Data excerpts
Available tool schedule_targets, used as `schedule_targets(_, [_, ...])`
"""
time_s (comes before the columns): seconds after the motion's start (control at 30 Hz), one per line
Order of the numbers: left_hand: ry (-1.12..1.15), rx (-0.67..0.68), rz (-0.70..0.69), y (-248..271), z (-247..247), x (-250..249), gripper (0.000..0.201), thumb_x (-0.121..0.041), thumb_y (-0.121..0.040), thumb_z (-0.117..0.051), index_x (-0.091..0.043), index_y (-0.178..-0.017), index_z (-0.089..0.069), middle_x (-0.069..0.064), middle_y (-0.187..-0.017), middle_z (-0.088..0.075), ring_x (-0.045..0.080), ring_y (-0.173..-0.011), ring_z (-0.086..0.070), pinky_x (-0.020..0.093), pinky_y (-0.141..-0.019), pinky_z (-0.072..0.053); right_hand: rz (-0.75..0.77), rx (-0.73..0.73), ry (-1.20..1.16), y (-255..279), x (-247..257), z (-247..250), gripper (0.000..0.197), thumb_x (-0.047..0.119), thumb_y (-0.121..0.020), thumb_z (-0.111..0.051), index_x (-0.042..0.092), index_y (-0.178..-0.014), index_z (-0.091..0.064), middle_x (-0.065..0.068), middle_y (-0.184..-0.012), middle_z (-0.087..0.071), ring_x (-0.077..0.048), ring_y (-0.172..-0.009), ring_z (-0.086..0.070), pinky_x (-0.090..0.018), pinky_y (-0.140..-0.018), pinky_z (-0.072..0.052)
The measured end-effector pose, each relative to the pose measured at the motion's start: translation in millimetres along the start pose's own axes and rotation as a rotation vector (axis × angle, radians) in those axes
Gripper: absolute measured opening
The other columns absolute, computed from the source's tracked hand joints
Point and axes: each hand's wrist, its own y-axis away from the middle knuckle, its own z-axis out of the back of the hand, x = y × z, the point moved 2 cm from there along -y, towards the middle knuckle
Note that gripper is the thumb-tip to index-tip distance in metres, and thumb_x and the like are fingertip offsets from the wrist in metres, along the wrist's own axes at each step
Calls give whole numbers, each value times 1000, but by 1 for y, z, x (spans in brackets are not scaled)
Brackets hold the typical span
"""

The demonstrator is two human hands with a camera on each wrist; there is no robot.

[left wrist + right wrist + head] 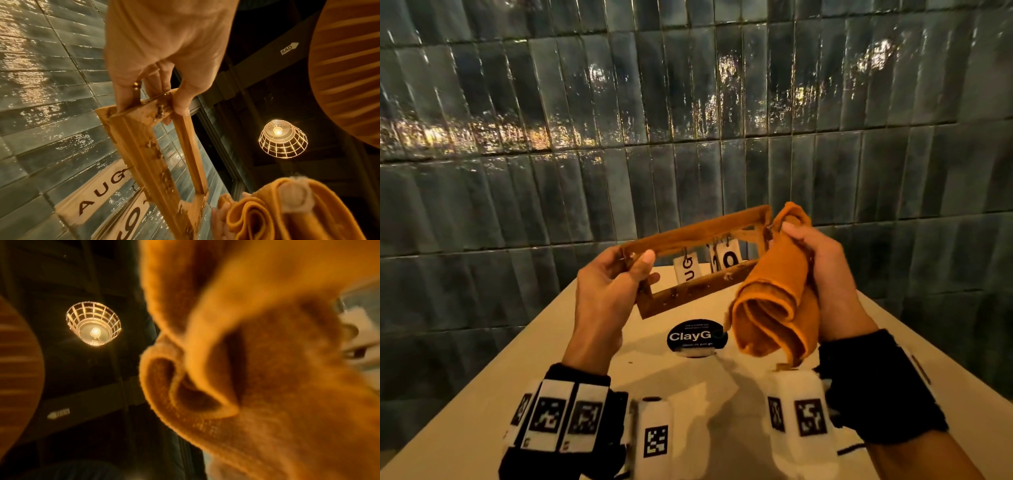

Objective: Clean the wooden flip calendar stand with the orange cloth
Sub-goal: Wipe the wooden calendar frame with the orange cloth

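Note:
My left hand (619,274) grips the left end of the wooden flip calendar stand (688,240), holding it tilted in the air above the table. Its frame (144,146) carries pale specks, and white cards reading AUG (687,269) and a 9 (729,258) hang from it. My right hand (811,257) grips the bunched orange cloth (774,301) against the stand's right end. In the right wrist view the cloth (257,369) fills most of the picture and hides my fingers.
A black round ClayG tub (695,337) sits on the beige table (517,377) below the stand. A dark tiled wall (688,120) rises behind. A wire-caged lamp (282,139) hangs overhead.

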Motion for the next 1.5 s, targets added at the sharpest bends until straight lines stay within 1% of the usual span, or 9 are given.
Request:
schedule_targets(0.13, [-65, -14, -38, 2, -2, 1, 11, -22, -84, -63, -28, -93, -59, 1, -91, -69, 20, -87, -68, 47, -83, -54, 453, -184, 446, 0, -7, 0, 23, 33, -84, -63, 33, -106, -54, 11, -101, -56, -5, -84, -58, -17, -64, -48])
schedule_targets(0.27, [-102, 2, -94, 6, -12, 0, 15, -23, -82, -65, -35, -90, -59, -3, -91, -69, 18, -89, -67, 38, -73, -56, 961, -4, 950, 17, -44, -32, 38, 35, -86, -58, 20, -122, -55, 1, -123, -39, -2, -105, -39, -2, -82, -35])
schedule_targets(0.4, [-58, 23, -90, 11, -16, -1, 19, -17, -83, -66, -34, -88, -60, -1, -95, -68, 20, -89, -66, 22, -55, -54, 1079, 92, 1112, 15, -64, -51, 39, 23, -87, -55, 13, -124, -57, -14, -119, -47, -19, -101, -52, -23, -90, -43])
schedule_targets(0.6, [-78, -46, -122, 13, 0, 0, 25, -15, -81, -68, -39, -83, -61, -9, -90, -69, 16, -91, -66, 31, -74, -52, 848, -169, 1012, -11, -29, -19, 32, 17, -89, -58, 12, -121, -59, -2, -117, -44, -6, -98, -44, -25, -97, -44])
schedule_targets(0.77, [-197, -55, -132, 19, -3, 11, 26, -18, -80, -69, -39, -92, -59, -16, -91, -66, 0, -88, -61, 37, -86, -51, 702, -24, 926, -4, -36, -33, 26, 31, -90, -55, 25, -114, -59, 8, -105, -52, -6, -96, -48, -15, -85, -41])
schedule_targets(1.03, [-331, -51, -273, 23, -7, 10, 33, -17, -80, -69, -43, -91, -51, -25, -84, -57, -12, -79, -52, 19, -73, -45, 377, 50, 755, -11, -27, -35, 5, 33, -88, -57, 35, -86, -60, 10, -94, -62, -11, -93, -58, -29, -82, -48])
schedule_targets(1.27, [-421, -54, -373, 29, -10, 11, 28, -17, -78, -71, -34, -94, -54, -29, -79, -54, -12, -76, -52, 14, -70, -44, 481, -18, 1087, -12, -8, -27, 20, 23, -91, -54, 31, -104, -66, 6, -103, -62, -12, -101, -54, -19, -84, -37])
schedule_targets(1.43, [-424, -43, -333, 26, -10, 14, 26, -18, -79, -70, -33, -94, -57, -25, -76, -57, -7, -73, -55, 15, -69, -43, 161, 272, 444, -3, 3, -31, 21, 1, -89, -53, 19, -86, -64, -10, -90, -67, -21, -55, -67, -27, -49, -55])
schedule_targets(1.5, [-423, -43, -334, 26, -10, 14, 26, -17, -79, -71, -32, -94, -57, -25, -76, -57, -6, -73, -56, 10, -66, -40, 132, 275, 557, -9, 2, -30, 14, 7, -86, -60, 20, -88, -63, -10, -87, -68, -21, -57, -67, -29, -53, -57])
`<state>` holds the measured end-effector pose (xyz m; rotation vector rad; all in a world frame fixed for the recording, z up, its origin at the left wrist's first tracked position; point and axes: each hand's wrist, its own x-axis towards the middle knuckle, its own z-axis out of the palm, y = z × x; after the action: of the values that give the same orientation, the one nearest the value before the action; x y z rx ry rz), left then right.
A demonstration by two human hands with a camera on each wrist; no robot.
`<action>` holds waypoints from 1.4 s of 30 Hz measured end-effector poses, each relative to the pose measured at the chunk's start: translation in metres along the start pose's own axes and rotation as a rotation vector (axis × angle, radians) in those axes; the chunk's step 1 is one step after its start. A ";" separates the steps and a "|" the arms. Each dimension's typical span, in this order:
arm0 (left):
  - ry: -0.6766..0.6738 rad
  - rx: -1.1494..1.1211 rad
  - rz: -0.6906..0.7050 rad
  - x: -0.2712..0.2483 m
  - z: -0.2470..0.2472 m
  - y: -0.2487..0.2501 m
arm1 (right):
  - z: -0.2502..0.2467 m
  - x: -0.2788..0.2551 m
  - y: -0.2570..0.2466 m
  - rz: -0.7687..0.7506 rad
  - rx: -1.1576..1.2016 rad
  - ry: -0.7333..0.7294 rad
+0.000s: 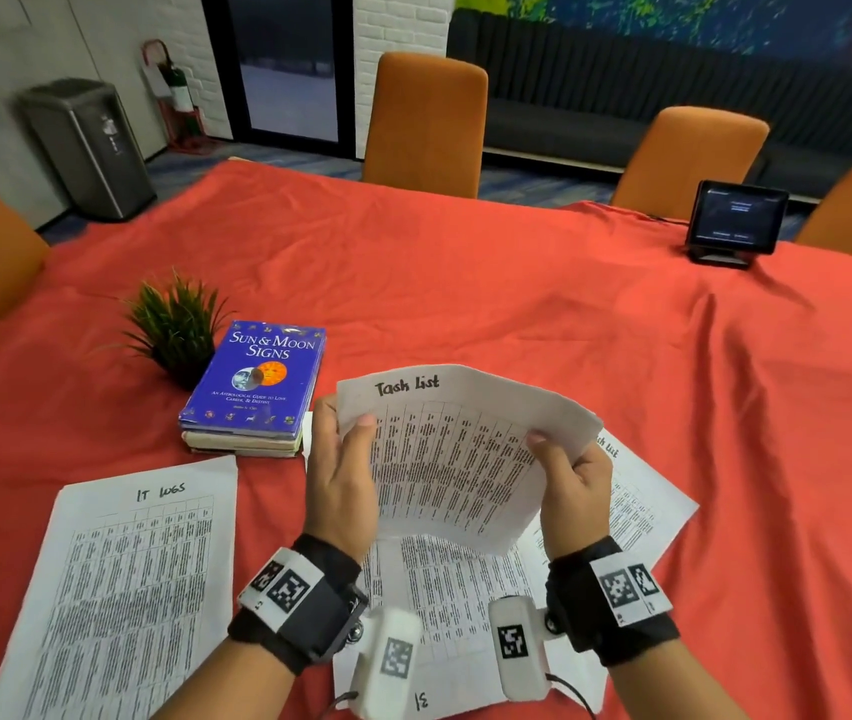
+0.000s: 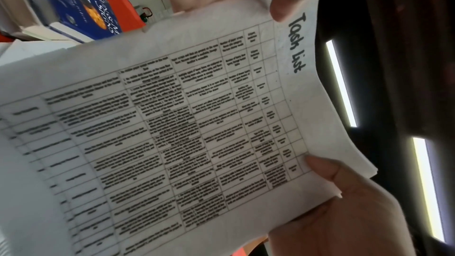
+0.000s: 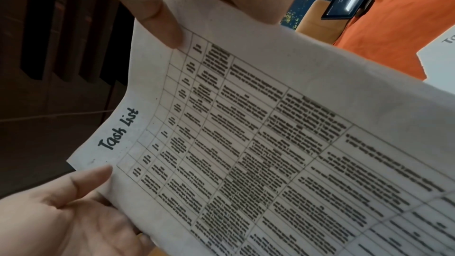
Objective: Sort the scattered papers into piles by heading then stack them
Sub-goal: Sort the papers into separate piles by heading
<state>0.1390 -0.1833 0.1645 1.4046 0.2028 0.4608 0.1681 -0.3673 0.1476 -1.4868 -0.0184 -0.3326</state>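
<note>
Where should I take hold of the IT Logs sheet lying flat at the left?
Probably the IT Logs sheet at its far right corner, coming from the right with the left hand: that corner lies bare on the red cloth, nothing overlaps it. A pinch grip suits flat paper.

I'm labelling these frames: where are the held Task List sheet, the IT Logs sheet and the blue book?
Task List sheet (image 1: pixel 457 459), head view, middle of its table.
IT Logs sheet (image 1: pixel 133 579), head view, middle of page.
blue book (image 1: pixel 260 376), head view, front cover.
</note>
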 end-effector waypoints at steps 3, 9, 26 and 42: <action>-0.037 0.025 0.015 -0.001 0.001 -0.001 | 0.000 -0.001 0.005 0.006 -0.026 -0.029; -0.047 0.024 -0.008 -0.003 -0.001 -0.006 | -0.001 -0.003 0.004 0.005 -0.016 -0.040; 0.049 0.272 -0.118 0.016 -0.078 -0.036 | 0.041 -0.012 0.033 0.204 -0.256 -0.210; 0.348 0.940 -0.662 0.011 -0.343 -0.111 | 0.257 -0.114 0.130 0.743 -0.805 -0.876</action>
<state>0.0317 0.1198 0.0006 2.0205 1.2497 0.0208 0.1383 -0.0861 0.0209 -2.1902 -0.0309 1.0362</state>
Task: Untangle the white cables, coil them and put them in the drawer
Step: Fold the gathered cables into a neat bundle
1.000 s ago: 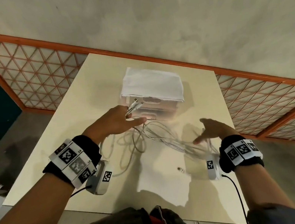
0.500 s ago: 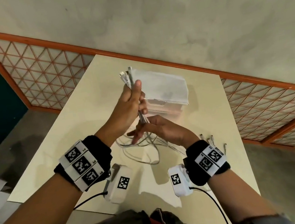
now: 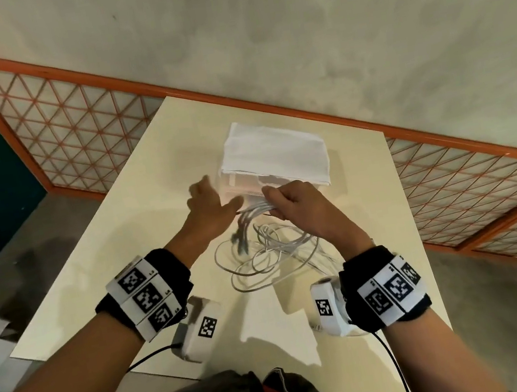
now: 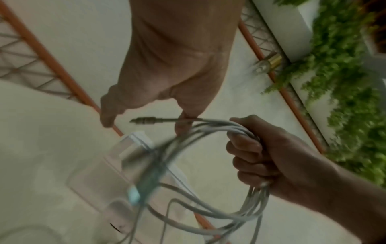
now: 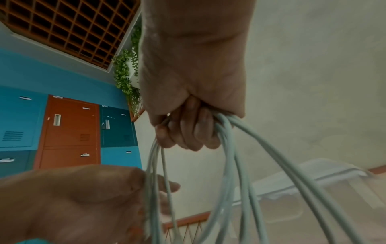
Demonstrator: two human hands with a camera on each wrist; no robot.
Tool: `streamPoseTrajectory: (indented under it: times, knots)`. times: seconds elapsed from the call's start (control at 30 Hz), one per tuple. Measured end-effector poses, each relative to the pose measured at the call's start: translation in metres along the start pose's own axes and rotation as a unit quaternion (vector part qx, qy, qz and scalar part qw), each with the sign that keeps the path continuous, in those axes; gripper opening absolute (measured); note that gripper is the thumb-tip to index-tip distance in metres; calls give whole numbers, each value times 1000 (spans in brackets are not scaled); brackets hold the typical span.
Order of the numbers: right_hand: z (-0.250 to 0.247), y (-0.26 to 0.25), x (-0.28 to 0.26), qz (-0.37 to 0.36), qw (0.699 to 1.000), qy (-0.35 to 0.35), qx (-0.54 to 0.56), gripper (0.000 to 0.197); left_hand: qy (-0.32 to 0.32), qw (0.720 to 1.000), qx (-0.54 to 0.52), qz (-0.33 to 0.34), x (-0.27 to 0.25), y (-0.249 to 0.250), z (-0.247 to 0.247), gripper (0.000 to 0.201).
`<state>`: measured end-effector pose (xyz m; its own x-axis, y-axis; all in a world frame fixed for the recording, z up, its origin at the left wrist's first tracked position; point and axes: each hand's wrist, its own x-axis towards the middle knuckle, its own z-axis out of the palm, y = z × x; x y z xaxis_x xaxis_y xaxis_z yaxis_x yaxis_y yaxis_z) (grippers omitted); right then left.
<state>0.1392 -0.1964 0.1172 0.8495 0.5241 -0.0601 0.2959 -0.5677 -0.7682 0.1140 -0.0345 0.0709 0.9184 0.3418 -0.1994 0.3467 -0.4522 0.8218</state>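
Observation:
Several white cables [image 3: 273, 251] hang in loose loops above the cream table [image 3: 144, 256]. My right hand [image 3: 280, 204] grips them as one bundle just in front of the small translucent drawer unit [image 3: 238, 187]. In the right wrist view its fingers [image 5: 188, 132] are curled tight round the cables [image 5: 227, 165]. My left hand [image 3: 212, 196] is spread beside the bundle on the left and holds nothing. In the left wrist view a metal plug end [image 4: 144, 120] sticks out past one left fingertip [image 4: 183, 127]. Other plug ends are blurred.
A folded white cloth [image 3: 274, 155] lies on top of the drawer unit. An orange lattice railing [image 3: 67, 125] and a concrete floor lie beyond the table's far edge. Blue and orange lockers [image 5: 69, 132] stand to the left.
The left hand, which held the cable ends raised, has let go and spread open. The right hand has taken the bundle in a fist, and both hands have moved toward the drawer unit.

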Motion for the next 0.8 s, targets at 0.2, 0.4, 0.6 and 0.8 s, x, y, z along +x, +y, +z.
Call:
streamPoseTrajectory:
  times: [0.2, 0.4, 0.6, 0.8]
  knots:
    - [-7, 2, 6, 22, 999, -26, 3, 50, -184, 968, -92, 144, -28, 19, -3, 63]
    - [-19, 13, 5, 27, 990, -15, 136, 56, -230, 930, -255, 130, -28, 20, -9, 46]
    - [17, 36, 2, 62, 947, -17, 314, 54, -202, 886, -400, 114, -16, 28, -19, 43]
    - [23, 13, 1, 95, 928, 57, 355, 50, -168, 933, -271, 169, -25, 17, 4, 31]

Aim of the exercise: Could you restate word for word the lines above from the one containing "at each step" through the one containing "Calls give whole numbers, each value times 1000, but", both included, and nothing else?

Result:
Note that gripper is the thumb-tip to index-tip distance in metres, and thumb_x and the like are fingertip offsets from the wrist in metres, along the wrist's own axes at each step
Calls give whole numbers, each value times 1000, but by 1 for y, z, x (spans in brackets are not scaled)

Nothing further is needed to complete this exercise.